E-commerce: Income outside matter

In the highly competitive e-commerce sector, relevance and the ability to quickly personalize tactics to suit customer preferences should be top priorities in building your campaign strategy.

If you want to know more about marketing strategy, search engine optimization and best customer service practices, then in this article we will clearly analyze the most interesting cases of companies that are breaking visit records in 2021.

How Mellow Made $200,000 in Less Than a Month

Mellow is a company that makes a magic kitchen robot that syncs with your smartphone to prepare food at your convenience. Founder Ze Pinto Ferreira was an intern at Braun when he realized that all his knowledge (mechanical engineering, food, product design) could intersect to create an effective home helper.

That is when he went in search of a co-founder, Catarina, who was working as a freelance designer. He managed to convince her and together they created Mellow.

Using Trycelery.com as a pre-order platform, they launched production of Mellow. The company raised a total of $ 64,000 in pre-orders in just 3 days and ended up making $ 200,000 in less than a month.
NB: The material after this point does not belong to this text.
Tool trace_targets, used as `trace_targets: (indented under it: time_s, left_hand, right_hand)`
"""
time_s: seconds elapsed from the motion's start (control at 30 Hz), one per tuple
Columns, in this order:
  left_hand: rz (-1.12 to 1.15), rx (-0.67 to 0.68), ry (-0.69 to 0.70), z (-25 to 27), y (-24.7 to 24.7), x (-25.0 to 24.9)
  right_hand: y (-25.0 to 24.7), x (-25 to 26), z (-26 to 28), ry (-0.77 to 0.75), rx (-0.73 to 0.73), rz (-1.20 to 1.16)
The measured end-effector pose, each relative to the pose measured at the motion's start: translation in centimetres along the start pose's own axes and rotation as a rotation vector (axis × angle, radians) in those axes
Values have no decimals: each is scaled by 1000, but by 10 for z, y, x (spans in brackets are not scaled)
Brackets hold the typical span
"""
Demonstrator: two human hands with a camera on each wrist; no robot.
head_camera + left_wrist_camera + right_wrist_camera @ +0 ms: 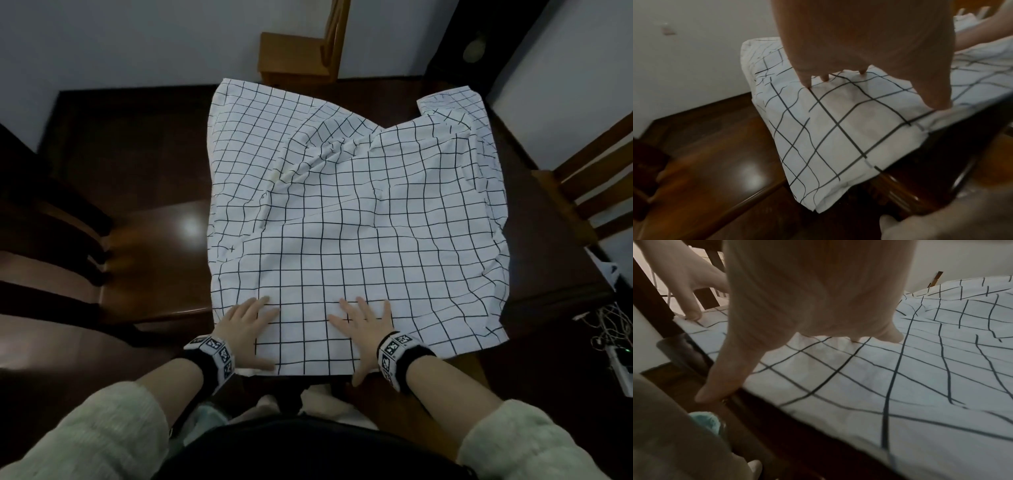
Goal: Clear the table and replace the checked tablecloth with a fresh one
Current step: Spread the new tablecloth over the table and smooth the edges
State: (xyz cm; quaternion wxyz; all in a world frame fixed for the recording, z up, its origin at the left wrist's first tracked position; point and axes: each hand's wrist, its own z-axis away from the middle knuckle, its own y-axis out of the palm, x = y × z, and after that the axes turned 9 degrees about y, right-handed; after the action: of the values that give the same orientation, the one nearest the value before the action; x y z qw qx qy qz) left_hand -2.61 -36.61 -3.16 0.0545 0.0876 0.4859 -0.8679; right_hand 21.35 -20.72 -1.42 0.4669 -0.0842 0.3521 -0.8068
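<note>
My left hand (pixel 247 329) and right hand (pixel 366 330) lie flat, fingers spread, holding nothing, on the folded cloth (pixel 342 219). Step: folding, I judge; next, fold again or lift off table (pixel 137 164).

The cloth (pixel 342 212) is matt, wrinkled woven fabric. The worktop (pixel 137 147) is dark, glossy polished wood. The sleeves (pixel 85 435) look soft and fuzzy.

Open dark surface left, cloth and chairs around

Bare surface (pixel 137 164) lies open left of the checked tablecloth (pixel 342 222); its bunched folds rise mid-cloth, and wooden chairs (pixel 298 58) stand close at the far, left and right edges.
</note>
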Motion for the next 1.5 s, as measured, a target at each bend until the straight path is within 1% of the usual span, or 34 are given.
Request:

In a case study, Ferreira mentioned how he promoted Mellow: speaking directly to over 100 reporters. However, given Ferreira and Catarina’s backstory, PR seemed out of reach for them.

This is where Paul Graham’s classic business strategy comes into play. To launch your startup, you need to do something that doesn’t scale. Reach out to reporters and publish your product or service on platforms like TechCrunch and TheNextWeb.

This is exactly what the founders of Mellow did — a process that earned them six figures in the first month of launch.

 Small Candle Company Attracts 293,000 Facebook Buyers

 

Diamond Candles is a company that makes soy-based scented candles with a gift ring at the bottom of the package.

Rather than buying online advertising to boost their business’s sales, their main marketing strategy was to use referrals and social media.

A key strategy for their success is user-generated content for their customer base.

The company generated an online competition, the rules for which were written on the back of the candle. You just had to take a picture, tagging Diamond Candles in it, and get the most likes.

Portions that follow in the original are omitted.